Go through the records, and copy each line in which the string "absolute" is present.

- _Stored items from a collection_:

* * * * * * * * *

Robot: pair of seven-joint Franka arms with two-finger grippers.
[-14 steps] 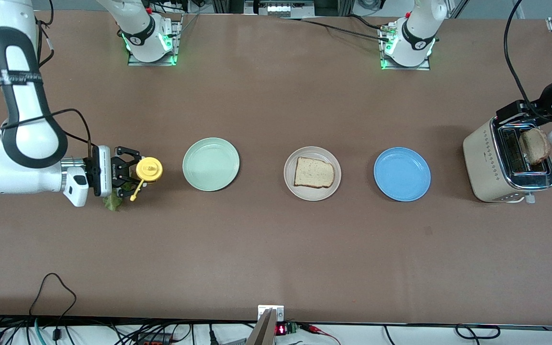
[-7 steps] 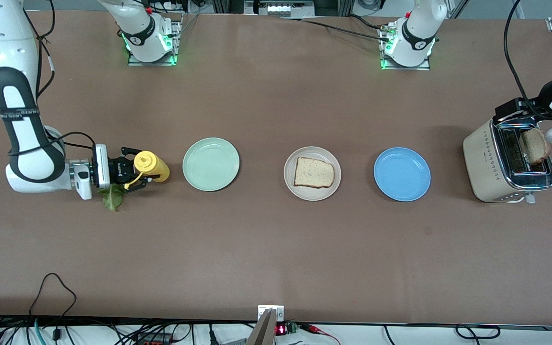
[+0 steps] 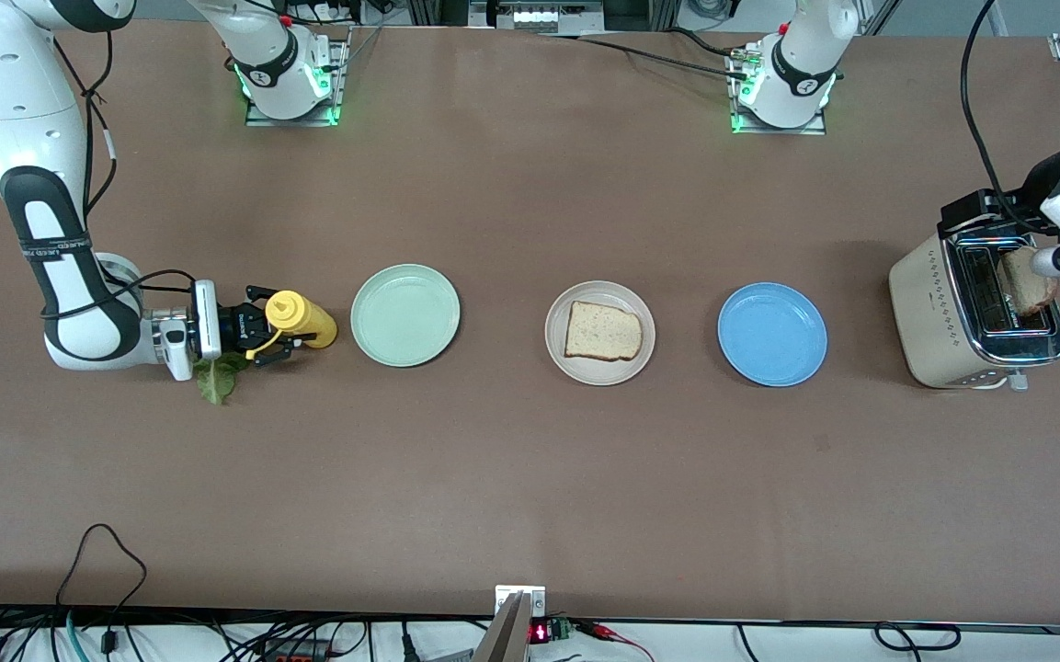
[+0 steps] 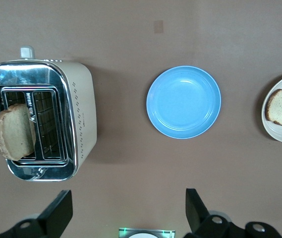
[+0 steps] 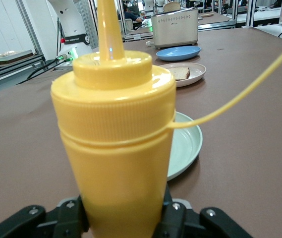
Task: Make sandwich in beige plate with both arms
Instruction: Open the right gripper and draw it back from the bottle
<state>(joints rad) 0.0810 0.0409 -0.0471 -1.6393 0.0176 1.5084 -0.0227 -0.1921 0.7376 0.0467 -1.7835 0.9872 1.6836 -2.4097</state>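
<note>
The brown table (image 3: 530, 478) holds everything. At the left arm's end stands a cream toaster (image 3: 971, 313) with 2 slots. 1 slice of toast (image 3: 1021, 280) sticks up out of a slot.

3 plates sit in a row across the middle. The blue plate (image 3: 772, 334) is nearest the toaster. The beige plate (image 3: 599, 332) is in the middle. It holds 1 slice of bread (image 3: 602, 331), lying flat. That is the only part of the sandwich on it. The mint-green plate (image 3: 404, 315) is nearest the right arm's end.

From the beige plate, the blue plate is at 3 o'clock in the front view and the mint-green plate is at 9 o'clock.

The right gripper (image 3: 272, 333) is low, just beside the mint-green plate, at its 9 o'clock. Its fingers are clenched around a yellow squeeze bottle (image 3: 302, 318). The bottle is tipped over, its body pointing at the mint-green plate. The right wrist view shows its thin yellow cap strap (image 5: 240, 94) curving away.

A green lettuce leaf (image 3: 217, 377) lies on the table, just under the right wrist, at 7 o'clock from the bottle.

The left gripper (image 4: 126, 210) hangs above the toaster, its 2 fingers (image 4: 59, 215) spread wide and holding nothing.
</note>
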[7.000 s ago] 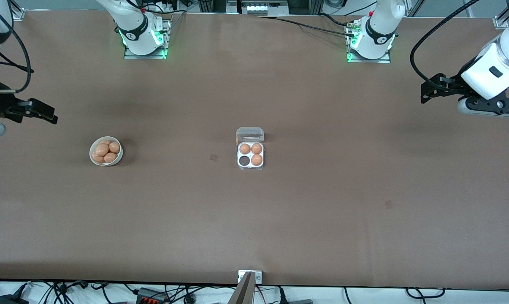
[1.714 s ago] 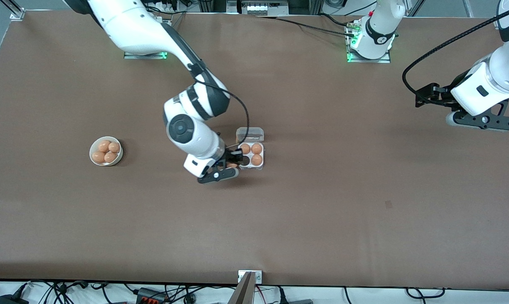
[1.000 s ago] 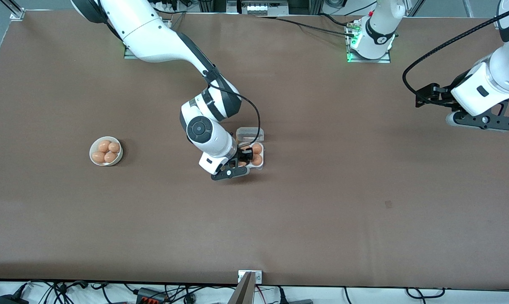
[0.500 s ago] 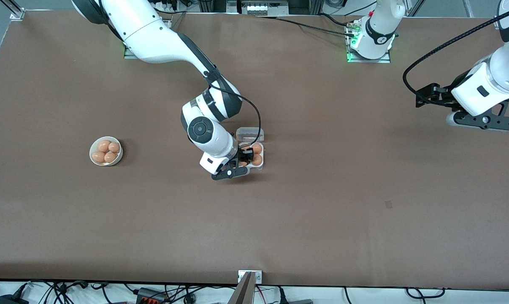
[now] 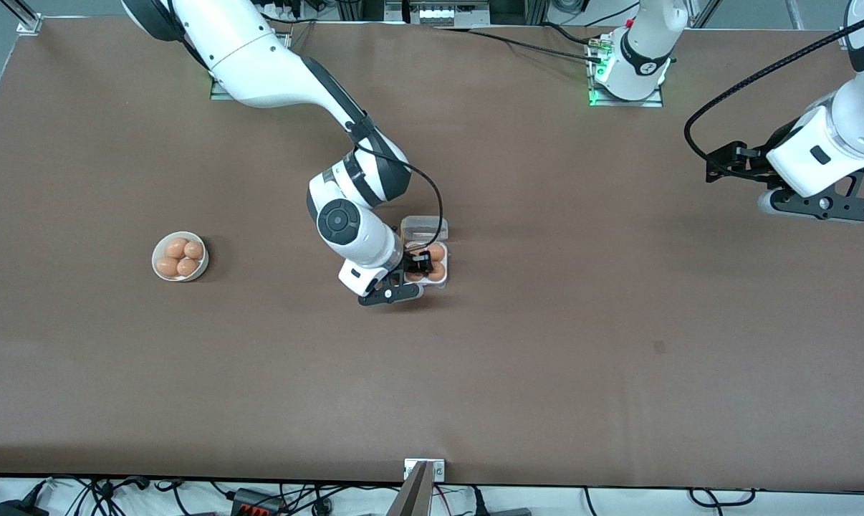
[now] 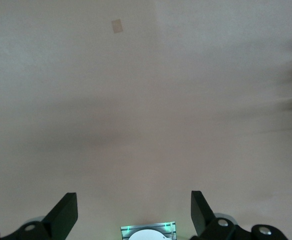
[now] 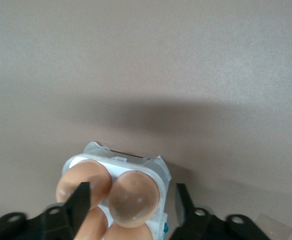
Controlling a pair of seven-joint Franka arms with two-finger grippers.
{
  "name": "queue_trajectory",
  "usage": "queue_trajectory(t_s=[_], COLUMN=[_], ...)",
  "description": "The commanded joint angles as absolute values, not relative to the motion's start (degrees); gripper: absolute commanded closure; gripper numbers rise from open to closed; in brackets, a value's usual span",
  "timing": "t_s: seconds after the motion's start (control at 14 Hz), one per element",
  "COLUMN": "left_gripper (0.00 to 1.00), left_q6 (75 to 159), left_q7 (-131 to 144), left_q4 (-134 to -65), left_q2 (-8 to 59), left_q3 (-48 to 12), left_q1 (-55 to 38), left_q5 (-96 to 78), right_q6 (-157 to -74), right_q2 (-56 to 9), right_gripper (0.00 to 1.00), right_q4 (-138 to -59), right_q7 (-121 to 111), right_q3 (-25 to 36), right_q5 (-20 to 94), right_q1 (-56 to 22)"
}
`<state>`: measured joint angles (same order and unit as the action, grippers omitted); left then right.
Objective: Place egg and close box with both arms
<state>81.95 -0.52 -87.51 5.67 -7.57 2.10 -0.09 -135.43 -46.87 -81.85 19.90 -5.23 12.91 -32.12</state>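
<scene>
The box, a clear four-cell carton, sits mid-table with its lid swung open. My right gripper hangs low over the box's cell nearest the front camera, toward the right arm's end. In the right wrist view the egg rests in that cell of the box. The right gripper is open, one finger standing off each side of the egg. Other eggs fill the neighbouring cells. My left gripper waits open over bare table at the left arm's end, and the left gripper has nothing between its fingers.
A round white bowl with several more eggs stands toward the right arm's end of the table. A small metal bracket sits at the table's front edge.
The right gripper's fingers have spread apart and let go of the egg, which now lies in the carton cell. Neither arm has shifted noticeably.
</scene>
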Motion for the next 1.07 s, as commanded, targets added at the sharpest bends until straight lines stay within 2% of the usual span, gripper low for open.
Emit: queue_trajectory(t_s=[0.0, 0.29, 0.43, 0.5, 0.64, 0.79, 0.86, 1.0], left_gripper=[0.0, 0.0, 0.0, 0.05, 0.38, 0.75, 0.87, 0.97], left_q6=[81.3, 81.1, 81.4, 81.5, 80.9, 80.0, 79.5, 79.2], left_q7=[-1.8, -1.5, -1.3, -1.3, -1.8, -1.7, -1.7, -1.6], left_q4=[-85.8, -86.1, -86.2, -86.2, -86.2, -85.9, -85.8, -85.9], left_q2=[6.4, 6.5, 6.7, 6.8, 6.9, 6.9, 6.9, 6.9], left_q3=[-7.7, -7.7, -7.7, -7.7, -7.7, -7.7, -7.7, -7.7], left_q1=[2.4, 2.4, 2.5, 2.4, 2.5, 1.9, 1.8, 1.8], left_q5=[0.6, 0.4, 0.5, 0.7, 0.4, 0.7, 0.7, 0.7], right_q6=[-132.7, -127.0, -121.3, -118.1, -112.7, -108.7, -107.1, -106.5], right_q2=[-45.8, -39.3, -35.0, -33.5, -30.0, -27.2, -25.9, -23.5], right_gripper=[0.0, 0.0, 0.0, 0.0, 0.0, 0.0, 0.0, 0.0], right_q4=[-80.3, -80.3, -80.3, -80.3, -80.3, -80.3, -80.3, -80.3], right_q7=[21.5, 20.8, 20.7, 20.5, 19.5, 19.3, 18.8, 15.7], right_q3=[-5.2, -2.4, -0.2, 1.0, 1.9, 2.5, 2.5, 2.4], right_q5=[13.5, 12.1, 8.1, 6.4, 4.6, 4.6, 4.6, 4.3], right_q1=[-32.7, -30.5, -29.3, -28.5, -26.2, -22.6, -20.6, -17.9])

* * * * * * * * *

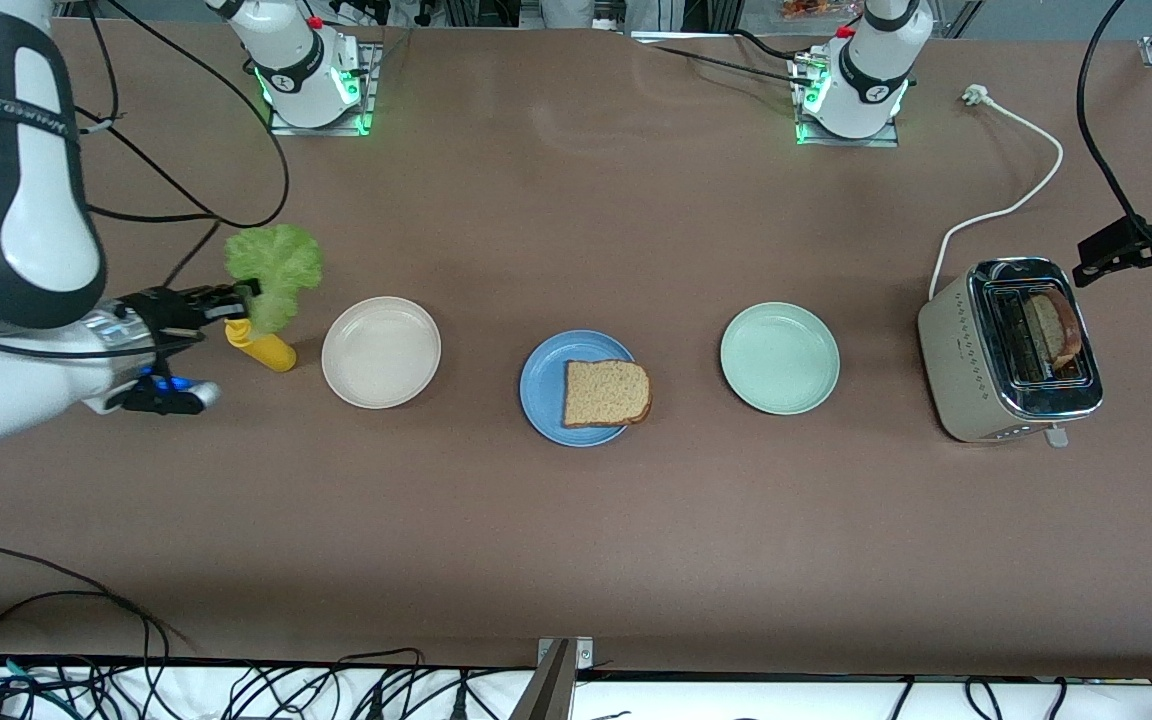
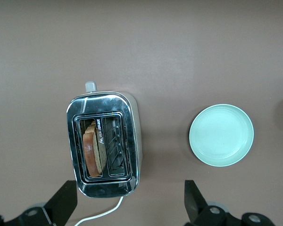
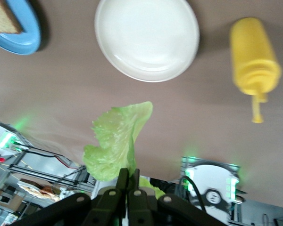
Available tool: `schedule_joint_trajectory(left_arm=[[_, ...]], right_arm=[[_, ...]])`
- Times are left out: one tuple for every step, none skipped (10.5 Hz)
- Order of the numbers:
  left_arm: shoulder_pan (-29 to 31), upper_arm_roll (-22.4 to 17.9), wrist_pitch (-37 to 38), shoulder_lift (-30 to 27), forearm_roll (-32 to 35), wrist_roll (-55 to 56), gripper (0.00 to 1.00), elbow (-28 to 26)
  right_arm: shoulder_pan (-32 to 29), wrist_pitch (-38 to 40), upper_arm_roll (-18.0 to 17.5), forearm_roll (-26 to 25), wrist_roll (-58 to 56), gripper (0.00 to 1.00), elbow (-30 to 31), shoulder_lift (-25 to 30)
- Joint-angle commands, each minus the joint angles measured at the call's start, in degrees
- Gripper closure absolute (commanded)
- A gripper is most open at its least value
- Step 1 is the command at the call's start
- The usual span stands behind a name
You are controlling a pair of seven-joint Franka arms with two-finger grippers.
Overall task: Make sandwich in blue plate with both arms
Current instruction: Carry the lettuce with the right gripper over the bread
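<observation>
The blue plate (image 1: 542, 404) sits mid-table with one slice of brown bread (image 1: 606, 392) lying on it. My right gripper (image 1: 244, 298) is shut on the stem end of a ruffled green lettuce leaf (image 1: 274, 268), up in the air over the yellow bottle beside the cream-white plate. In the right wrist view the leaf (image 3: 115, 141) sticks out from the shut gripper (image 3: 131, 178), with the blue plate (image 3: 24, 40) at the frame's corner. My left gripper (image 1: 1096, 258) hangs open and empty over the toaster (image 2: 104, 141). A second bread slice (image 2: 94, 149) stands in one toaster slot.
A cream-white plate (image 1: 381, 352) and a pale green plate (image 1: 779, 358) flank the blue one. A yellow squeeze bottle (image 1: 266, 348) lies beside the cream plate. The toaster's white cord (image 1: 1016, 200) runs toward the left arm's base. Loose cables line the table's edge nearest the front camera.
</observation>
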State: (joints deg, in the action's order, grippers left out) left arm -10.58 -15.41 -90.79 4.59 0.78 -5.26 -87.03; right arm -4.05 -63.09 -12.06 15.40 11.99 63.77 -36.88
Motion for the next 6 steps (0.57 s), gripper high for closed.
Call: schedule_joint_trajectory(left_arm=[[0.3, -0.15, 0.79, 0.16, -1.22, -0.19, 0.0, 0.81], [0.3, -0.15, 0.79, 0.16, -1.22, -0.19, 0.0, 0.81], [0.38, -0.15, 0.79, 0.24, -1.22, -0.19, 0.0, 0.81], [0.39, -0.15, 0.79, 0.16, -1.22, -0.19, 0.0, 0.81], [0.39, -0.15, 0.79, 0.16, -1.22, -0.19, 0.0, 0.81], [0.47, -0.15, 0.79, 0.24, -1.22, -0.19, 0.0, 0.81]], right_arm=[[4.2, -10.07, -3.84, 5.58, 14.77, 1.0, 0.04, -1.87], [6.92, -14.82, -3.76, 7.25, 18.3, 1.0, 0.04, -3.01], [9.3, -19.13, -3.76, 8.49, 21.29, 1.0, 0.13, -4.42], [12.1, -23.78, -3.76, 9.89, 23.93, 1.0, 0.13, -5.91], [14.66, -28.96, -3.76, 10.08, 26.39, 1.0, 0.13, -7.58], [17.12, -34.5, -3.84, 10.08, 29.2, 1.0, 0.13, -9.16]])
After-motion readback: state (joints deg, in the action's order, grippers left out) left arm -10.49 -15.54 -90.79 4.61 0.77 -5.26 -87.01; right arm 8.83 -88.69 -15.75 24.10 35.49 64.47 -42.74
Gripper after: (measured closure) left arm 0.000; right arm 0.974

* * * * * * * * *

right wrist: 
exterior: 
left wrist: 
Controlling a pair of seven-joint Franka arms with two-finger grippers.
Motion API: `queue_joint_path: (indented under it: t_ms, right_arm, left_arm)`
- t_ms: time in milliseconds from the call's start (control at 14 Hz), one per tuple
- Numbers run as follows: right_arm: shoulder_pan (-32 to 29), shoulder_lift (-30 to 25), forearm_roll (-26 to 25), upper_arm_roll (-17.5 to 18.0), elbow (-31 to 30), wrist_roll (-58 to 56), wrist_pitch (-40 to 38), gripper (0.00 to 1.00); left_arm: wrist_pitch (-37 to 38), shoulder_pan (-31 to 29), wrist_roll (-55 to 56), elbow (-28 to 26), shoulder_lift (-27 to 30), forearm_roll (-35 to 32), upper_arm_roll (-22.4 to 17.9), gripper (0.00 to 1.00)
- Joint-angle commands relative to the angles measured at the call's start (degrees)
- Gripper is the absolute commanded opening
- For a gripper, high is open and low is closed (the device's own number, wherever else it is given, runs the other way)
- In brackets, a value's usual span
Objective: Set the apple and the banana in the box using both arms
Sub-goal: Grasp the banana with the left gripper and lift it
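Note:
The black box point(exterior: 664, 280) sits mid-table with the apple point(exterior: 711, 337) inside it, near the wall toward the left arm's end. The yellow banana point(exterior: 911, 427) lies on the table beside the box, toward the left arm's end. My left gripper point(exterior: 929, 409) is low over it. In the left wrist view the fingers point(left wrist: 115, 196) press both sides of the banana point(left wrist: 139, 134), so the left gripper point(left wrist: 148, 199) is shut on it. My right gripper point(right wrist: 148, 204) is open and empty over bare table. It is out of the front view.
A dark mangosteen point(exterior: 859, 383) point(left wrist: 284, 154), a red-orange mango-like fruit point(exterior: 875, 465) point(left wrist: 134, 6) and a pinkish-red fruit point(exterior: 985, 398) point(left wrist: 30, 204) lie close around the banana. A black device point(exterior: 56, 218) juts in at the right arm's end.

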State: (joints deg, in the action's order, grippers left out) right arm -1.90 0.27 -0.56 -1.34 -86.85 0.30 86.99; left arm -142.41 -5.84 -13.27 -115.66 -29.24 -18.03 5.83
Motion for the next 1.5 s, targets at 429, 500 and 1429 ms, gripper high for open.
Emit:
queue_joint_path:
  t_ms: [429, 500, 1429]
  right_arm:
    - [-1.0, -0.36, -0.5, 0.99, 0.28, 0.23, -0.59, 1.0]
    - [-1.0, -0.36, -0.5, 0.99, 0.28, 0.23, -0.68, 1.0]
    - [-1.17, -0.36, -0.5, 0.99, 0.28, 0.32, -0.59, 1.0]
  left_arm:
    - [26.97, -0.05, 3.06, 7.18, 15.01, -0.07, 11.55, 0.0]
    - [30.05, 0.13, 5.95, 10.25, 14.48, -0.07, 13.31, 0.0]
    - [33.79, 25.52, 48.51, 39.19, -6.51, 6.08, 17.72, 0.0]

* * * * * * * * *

- _Response_:
  "description": "The commanded joint angles as absolute values, not relative to the motion's start (degrees); gripper: absolute commanded closure; gripper numbers rise from open to closed; in brackets, a value's usual span",
- Gripper closure absolute (commanded)
- Gripper is the absolute commanded opening

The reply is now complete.